MatLab BayesNetToolbox parameter learning

My question is specific to the "learn_params()" function of the BayesNetToolbox in MatLab. In the user manual, "learn_params()" is stated to be suitable for use only if the input data is fully observed. I have tried it with a partially observed dataset where I represented unobserved values as NaN's.

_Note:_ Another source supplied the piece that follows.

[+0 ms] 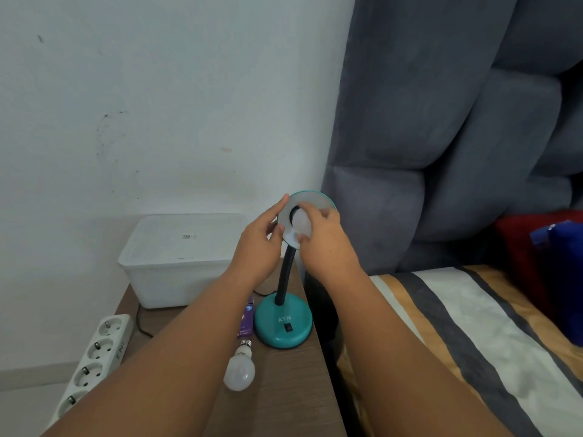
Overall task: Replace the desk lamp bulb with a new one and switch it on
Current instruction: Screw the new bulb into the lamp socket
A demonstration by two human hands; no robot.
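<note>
left hand (258, 244) is gripping the shade (318, 203) rim, steadying it | right hand (328, 238) fingers (308, 207) are grasping the bulb (301, 223) inside the shade, for twisting | second bulb (239, 370) is lying on the bench (299, 389), below the fingers

Wall (157, 89): white, scuffed, dark specks. Headboard (441, 121): grey, padded, right of wall. Bed (457, 326) below it, striped cover. Wooden bench (290, 389) beside bed. Floor (25, 398): pale, lower left.
</note>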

It seems like "learn_params()" can deal with NaNs and the node state combinations that do not occur in the dataset. When I apply dirichlet priors to smoothen the 0 values, I get 'sensible' MLE distributions for all nodes. I have copied the script where I do this.
Can someone clarify whether what I am doing makes sense or if I am missing
something, i.e. the reason why "learn_params()" cannot be used with partially
observed data.
The MatLab Script where I test this is here:
% Incomplete dataset (where NaN's are unobserved)
Age = [1,2,2,NaN,3,3,2,1,NaN,2,1,1,3,NaN,2,2,1,NaN,3,1];
TNMStage = [2,4,2,3,NaN,1,NaN,3,1,4,3,NaN,2,4,3,4,1,NaN,2,4];
Treatment = [2,3,3,NaN,2,NaN,4,4,3,3,NaN,2,NaN,NaN,4,2,NaN,3,NaN,4];
Survival = [1,2,1,2,2,1,1,1,1,2,2,1,2,2,1,2,1,2,2,1];
matrixdata = [Age;TNMStage;Treatment;Survival];
node_sizes =[3,4,4,2];
% Enter the variablesmap
keys = {'Age', 'TNM','Treatment', 'Survival'};
v= 1:1:length(keys);
VariablesMap = containers.Map(keys,v);
% create the dag and the bnet
N = length(node_sizes); % Instead of entering it manually
dag2 = zeros(N,N);
dag2(VariablesMap('Treatment'),VariablesMap('Survival')) = 1;
bnet21 = mk_bnet(dag2, node_sizes);
draw_graph(bnet21.dag);
dirichletweight=1;
% define the CPD priors you want to use
bnet23.CPD{VariablesMap('Age')} = tabular_CPD(bnet23, VariablesMap('Age'), 'prior_type', 'dirichlet','dirichlet_type', 'unif', 'dirichlet_weight', dirichletweight);
bnet23.CPD{VariablesMap('TNM')} = tabular_CPD(bnet23, VariablesMap('TNM'), 'prior_type', 'dirichlet','dirichlet_type', 'unif', 'dirichlet_weight', dirichletweight);
bnet23.CPD{VariablesMap('Treatment')} = tabular_CPD(bnet23, VariablesMap('Treatment'), 'prior_type', 'dirichlet','dirichlet_type', 'unif','dirichlet_weight', dirichletweight);
bnet23.CPD{VariablesMap('Survival')} = tabular_CPD(bnet23, VariablesMap('Survival'), 'prior_type', 'dirichlet','dirichlet_type', 'unif','dirichlet_weight', dirichletweight);
% Find MLEs from incomplete data with Dirichlet prior CPDs
bnet24 = learn_params(bnet23, matrixdata);
% Look at the new CPT values after parameter estimation has been carried out
CPT24 = cell(1,N);
for i=1:N
s=struct(bnet24.CPD{i}); % violate object privacy
CPT24{i}=s.CPT;
end
According to my understanding of the BNT documentation, you need to make a couple of changes:
Missing values should be represented as empty cells instead of NaN values.
The learn_params_em function is the only one that supports missing values.
My previous response was incorrect, as I mis-recalled which of the BNT learning functions had support for missing values.